_Task brief:_ Give again, word for word, each line below starting at the one that contains "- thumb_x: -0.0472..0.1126" and ending at the one that contains "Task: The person".

_Stored data:_
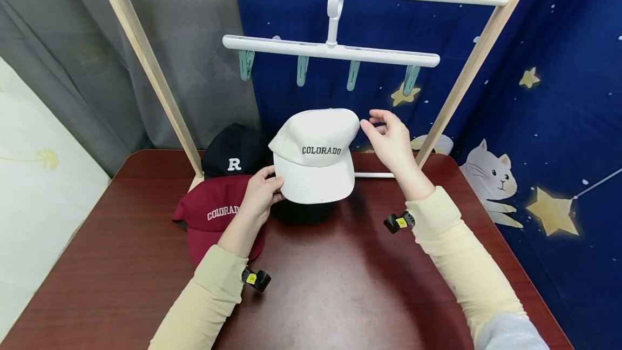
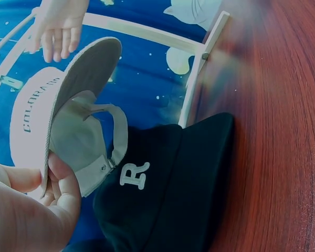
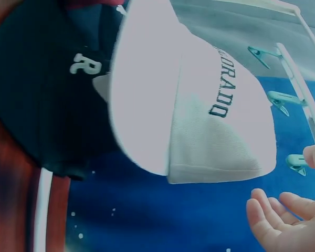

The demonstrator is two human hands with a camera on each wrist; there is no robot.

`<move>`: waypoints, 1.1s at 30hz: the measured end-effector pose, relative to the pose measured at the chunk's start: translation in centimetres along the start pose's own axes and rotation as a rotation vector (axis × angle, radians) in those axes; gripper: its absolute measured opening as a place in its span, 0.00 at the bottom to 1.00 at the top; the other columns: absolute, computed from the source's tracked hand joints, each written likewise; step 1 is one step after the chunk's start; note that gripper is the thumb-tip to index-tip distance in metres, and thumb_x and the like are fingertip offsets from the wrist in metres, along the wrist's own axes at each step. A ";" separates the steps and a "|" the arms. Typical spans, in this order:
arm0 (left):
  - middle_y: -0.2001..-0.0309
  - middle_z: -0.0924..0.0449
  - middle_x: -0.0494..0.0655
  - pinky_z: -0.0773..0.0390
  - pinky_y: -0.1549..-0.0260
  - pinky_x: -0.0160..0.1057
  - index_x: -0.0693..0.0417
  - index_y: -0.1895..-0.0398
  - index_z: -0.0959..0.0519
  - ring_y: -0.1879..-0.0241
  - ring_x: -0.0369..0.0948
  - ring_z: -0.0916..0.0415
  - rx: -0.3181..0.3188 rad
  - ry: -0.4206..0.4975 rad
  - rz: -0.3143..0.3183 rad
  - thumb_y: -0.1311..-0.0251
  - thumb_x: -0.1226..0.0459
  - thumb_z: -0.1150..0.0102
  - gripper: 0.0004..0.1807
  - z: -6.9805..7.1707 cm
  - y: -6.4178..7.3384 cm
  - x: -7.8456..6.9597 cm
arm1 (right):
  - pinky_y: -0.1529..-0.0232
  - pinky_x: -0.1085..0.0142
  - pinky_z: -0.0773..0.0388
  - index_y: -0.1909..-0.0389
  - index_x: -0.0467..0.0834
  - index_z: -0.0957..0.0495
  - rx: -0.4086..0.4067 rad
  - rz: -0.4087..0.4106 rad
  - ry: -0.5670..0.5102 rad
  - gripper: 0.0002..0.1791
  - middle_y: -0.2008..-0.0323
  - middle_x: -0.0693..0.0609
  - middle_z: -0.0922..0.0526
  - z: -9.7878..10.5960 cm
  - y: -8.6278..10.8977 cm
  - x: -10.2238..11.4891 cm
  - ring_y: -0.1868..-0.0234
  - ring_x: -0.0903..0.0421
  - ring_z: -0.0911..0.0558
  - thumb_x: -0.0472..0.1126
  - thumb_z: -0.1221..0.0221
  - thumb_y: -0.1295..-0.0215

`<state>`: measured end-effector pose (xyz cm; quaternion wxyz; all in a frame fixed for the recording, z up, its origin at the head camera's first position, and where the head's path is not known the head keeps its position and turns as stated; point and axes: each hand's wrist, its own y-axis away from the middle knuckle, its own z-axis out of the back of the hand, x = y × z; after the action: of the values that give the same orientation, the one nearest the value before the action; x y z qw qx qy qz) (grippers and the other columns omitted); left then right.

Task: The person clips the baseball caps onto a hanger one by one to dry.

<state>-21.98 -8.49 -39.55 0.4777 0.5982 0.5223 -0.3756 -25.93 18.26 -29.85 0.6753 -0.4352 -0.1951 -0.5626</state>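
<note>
A white baseball cap (image 1: 316,139) with COLORADO on its front is held up off the table, brim toward me. My left hand (image 1: 262,193) pinches the edge of its brim between thumb and fingers, as the left wrist view also shows. Beside the other side of the crown is my right hand (image 1: 390,139), fingers loosely bent; in the right wrist view this hand (image 3: 289,218) stands apart from the cap with nothing in it. Below the white cap shows the dark brim of a black cap (image 1: 303,214), mostly hidden. The left wrist view shows a black cap (image 2: 157,184) lettered R.
A maroon COLORADO cap (image 1: 209,231) and a black R cap (image 1: 233,147) lie at the left of the table (image 1: 316,296). Over the table, a wooden-sided rack (image 1: 150,69) carries a white hanger (image 1: 330,52) with several teal clips (image 1: 302,71).
</note>
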 end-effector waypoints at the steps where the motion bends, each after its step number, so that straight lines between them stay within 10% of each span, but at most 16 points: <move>1: 0.65 0.20 0.48 0.24 0.76 0.33 0.67 0.37 0.36 0.73 0.34 0.24 -0.001 0.001 0.001 0.32 0.74 0.52 0.20 0.0 0.0 0.0 | 0.59 0.59 0.25 0.40 0.40 0.28 -0.004 0.001 -0.003 0.26 0.47 0.46 0.23 0.0 -0.2 0.2 0.54 0.51 0.20 0.52 0.43 0.32; 33: 0.65 0.20 0.48 0.24 0.74 0.33 0.67 0.37 0.37 0.72 0.35 0.23 0.016 0.011 0.003 0.31 0.73 0.52 0.21 -0.4 0.1 -0.1 | 0.53 0.65 0.24 0.38 0.37 0.29 -0.060 -0.052 -0.201 0.27 0.46 0.45 0.21 0.6 -6.1 4.3 0.50 0.55 0.21 0.48 0.42 0.33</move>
<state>-21.92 -8.16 -39.33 0.4704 0.6048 0.5211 -0.3759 -30.19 16.32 -24.05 0.6243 -0.5043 -0.2562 -0.5388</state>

_Answer to this problem:_
  - thumb_x: -0.0472..0.1126
  - thumb_z: -0.1221..0.0221
  - thumb_y: -0.1295..-0.0215

`<state>`: measured end-effector pose (xyz cm; quaternion wxyz; all in a frame fixed for the recording, z up, its origin at the head camera's first position, and where the head's path is not known the head keeps its position and turns as stated; point and axes: each hand's wrist, its own y-axis away from the middle knuckle, its own z-axis out of the back of the hand, x = y × z; after the action: of the values that give the same orientation, the one nearest the value before the action; x y z qw qx qy qz) (grippers and the other columns omitted); left then right.

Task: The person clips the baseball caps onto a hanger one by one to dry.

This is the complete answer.